AIM OF THE EXERCISE:
Give again, word for word, each line below starting at the one that contains "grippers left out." and ending at the one that contains "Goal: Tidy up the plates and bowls".
┄┄┄┄┄┄┄┄┄┄
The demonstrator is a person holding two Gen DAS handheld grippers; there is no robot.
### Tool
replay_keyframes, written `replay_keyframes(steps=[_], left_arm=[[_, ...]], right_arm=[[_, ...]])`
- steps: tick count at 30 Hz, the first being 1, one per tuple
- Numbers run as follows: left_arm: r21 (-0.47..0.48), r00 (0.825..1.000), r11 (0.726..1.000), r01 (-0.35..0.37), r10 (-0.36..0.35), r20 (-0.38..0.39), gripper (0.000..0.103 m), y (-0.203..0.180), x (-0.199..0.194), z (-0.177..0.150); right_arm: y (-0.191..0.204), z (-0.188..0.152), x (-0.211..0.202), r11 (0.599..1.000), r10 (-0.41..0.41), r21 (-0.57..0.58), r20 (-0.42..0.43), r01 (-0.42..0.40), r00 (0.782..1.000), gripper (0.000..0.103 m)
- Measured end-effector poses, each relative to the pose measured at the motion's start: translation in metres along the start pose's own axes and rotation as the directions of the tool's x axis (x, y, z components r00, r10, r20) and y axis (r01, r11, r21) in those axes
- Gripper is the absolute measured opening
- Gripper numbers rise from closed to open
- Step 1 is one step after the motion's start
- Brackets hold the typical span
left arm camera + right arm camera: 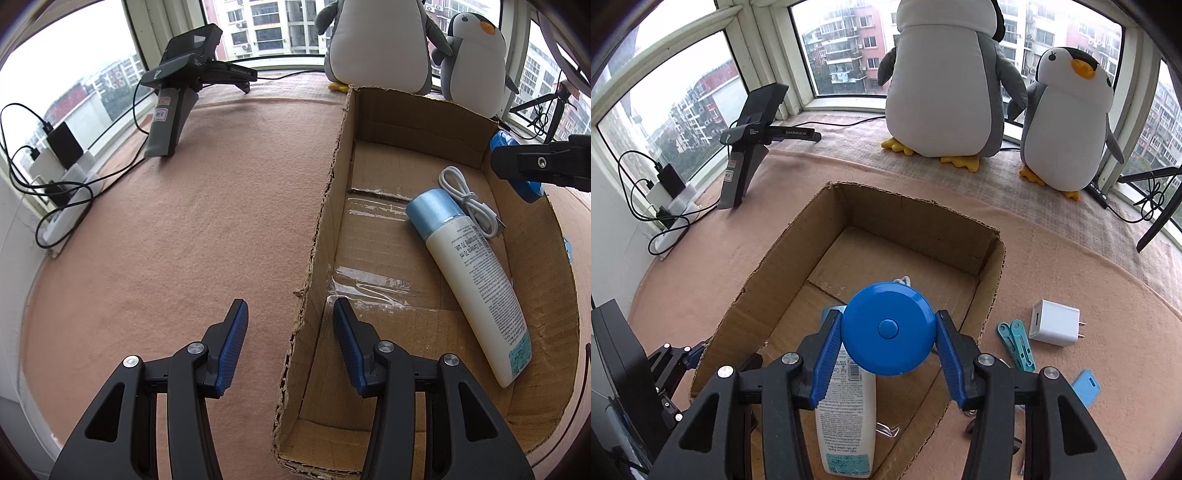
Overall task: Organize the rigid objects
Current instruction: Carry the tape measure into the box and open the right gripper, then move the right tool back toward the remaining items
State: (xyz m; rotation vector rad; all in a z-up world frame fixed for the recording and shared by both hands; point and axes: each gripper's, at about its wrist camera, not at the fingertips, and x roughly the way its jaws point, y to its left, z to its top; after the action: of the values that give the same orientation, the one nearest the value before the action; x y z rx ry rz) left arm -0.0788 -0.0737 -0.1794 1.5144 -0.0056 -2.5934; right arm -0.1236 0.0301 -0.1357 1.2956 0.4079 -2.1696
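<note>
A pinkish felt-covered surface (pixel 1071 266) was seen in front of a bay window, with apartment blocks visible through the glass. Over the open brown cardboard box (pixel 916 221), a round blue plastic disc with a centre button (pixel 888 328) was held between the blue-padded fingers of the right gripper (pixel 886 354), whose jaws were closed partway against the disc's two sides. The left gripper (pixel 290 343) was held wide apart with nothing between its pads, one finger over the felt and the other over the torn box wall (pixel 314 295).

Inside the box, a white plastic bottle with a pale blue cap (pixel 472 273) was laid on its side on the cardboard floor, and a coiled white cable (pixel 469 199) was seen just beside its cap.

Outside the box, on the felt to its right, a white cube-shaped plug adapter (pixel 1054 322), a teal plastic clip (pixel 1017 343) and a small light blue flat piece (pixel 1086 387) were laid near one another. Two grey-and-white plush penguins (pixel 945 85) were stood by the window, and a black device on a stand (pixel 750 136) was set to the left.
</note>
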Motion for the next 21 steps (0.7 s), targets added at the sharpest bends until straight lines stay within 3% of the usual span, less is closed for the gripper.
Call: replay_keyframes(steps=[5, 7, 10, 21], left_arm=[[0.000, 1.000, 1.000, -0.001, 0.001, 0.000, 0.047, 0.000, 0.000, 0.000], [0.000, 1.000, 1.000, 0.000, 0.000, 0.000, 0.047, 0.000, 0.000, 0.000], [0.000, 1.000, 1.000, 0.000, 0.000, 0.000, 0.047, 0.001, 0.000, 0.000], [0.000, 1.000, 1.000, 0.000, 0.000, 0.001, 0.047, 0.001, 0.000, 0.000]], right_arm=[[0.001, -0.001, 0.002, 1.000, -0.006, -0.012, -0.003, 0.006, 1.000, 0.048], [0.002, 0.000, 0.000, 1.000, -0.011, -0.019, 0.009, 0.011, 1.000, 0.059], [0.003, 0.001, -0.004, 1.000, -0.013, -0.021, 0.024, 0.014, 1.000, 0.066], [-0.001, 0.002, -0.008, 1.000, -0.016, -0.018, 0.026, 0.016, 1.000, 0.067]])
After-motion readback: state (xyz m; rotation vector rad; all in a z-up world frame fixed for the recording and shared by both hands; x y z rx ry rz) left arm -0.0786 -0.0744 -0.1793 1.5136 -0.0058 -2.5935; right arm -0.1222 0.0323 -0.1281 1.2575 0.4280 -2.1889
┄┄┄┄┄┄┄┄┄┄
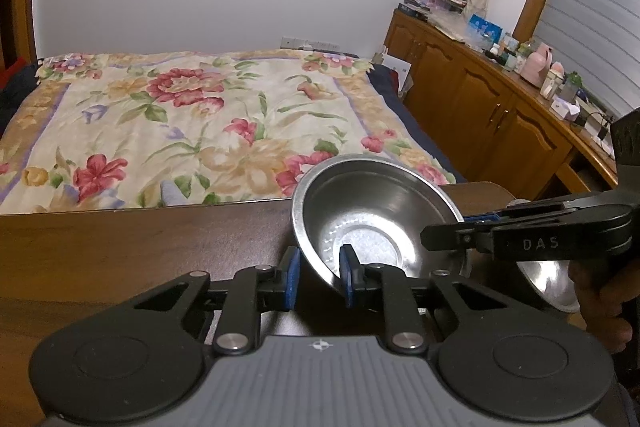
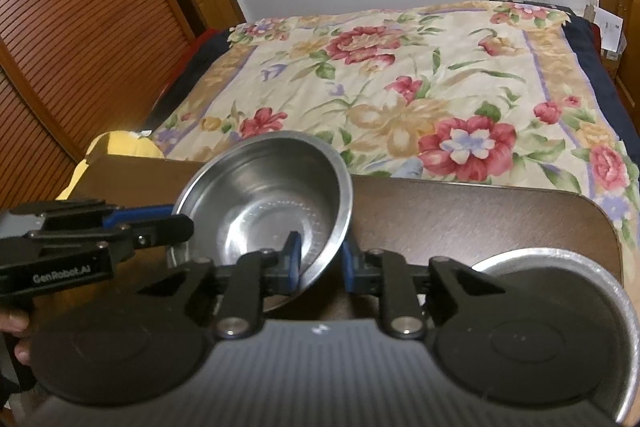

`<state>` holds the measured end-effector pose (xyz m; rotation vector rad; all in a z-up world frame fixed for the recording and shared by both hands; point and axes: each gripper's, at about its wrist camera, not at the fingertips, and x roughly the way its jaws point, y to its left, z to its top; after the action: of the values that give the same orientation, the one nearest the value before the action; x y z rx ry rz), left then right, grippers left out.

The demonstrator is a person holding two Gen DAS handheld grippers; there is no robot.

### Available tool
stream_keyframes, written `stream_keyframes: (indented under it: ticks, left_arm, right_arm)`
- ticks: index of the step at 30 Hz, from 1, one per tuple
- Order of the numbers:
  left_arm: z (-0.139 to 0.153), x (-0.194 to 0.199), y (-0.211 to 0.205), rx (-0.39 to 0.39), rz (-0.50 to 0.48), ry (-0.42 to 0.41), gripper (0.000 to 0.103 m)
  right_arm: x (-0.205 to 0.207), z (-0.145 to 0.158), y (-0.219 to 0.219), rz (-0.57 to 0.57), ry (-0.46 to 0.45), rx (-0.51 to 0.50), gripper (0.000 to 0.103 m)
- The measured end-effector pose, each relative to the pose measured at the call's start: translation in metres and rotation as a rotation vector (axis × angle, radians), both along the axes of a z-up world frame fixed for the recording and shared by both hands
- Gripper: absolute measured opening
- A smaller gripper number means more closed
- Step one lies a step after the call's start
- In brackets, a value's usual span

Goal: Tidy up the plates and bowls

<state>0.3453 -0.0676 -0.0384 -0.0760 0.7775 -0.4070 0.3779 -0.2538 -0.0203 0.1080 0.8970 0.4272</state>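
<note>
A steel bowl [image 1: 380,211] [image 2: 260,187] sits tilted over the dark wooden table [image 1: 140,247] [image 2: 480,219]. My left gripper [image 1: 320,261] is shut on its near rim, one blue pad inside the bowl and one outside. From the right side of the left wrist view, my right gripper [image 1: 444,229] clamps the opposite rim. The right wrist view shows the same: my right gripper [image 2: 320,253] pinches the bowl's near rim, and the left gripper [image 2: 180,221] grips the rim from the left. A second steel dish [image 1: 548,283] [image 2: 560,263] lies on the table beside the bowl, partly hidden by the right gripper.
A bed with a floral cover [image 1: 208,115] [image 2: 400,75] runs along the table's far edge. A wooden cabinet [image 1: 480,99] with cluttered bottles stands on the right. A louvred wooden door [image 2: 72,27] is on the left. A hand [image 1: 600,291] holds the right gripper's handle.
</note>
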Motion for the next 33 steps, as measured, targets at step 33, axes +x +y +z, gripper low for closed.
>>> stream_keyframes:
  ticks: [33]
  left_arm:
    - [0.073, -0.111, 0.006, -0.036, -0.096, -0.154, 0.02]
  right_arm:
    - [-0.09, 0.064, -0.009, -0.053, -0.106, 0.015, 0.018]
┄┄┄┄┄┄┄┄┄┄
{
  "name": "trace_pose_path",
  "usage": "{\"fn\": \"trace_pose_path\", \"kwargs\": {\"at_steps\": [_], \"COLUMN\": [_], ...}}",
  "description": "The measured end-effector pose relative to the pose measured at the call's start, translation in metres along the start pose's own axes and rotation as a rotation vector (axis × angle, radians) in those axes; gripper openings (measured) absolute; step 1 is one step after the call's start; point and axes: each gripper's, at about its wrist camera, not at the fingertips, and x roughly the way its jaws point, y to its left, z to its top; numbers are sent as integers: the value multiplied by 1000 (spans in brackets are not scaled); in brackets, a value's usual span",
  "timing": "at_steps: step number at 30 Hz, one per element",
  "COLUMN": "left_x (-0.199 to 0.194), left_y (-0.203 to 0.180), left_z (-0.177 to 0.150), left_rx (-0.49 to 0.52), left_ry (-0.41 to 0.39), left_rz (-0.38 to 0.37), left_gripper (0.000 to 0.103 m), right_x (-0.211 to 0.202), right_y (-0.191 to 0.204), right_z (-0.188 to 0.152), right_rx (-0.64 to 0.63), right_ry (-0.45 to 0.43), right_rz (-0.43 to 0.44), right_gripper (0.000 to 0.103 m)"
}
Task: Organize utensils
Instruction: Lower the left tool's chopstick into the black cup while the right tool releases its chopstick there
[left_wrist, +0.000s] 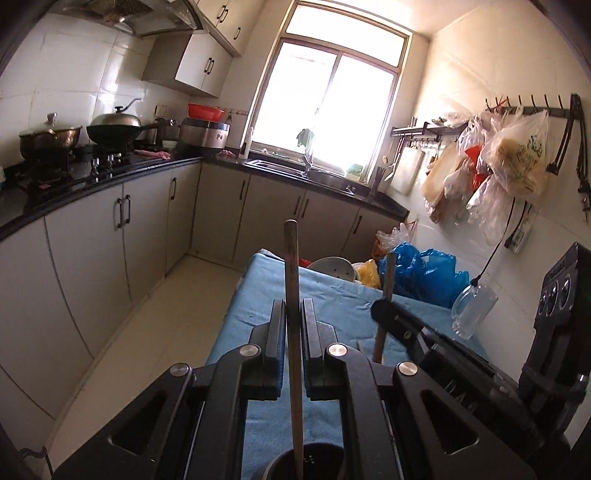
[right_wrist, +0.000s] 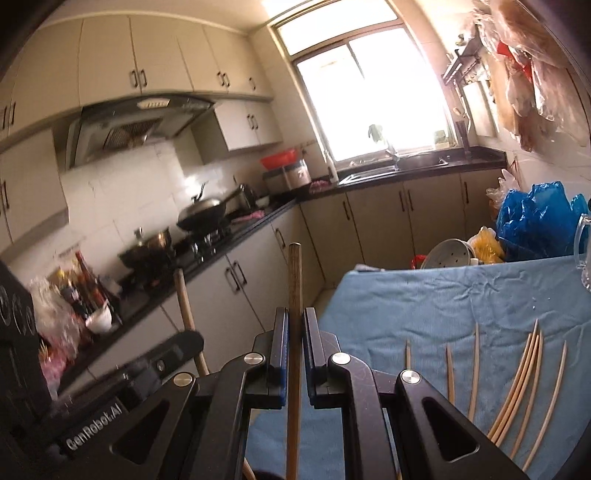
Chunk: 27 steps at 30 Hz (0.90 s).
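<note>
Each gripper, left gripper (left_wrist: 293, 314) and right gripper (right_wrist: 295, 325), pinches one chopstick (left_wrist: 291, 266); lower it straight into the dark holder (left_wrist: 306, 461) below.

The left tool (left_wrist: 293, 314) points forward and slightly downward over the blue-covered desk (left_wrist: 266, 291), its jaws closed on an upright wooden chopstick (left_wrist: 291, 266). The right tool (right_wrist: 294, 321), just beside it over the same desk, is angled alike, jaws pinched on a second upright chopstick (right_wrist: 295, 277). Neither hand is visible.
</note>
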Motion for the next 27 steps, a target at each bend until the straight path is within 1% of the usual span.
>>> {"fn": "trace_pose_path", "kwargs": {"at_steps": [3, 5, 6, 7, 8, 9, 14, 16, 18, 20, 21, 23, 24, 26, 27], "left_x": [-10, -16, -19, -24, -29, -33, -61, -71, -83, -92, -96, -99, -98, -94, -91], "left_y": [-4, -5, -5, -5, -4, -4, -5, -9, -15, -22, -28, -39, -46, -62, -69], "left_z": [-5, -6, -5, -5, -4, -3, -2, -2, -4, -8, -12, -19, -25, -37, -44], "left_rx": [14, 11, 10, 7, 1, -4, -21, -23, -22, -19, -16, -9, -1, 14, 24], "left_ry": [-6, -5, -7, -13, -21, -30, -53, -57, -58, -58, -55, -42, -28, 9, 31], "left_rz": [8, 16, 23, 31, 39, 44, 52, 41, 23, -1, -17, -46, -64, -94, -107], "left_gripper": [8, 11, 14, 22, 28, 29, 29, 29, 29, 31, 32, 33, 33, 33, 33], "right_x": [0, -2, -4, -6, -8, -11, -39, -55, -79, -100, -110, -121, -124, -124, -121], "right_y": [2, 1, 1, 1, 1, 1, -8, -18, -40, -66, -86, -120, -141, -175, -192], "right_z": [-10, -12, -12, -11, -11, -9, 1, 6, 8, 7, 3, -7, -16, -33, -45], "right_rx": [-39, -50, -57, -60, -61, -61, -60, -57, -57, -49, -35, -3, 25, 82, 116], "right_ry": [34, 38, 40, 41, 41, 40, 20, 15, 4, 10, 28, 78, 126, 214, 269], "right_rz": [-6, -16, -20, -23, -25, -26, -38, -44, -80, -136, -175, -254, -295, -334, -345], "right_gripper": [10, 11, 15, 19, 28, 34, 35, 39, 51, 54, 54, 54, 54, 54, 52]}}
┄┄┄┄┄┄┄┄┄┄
EXPECTED ANSWER:
`<state>` holds the measured end-effector pose (xyz m; rotation vector rad; all in a z-up world frame fixed for the recording and shared by both hands; point and axes: each gripper's, at about its wrist camera, not at the fingertips, and x roughly the way its jaws point, y to its left, z to its top; after the action: of the values that give the same orientation, the one nearest the value before the action; x y z rx ry rz), left then right, grippers left out.

The demonstrator is a person holding two Gen DAS handheld grippers; there is no robot.

### Available tool
stream_keyframes, written `stream_keyframes: (indented under it: ticks, left_arm, right_arm)`
- ticks: index of the step at 30 Hz, from 1, one per tuple
- Order of the numbers:
  left_arm: z (-0.139 to 0.153), x (-0.194 to 0.199), y (-0.211 to 0.205), rx (-0.39 to 0.39), rz (-0.50 to 0.48), ry (-0.42 to 0.41), gripper (0.000 to 0.103 m)
  right_arm: x (-0.205 to 0.207), z (-0.145 to 0.158), y (-0.219 to 0.219), rz (-0.57 to 0.57), ry (-0.46 to 0.45), rx (-0.51 to 0.50), gripper (0.000 to 0.103 m)
- The measured end-effector pose, each relative to the pose measured at the call's start: translation in metres and rotation as a rotation vector (axis × angle, radians), both along the axes of a z-up world frame fixed for the recording and shared by both hands
- Gripper: absolute measured opening
- A smaller gripper number means more closed
- Step one lies a step after the call's start
- In brackets, a value's usual span

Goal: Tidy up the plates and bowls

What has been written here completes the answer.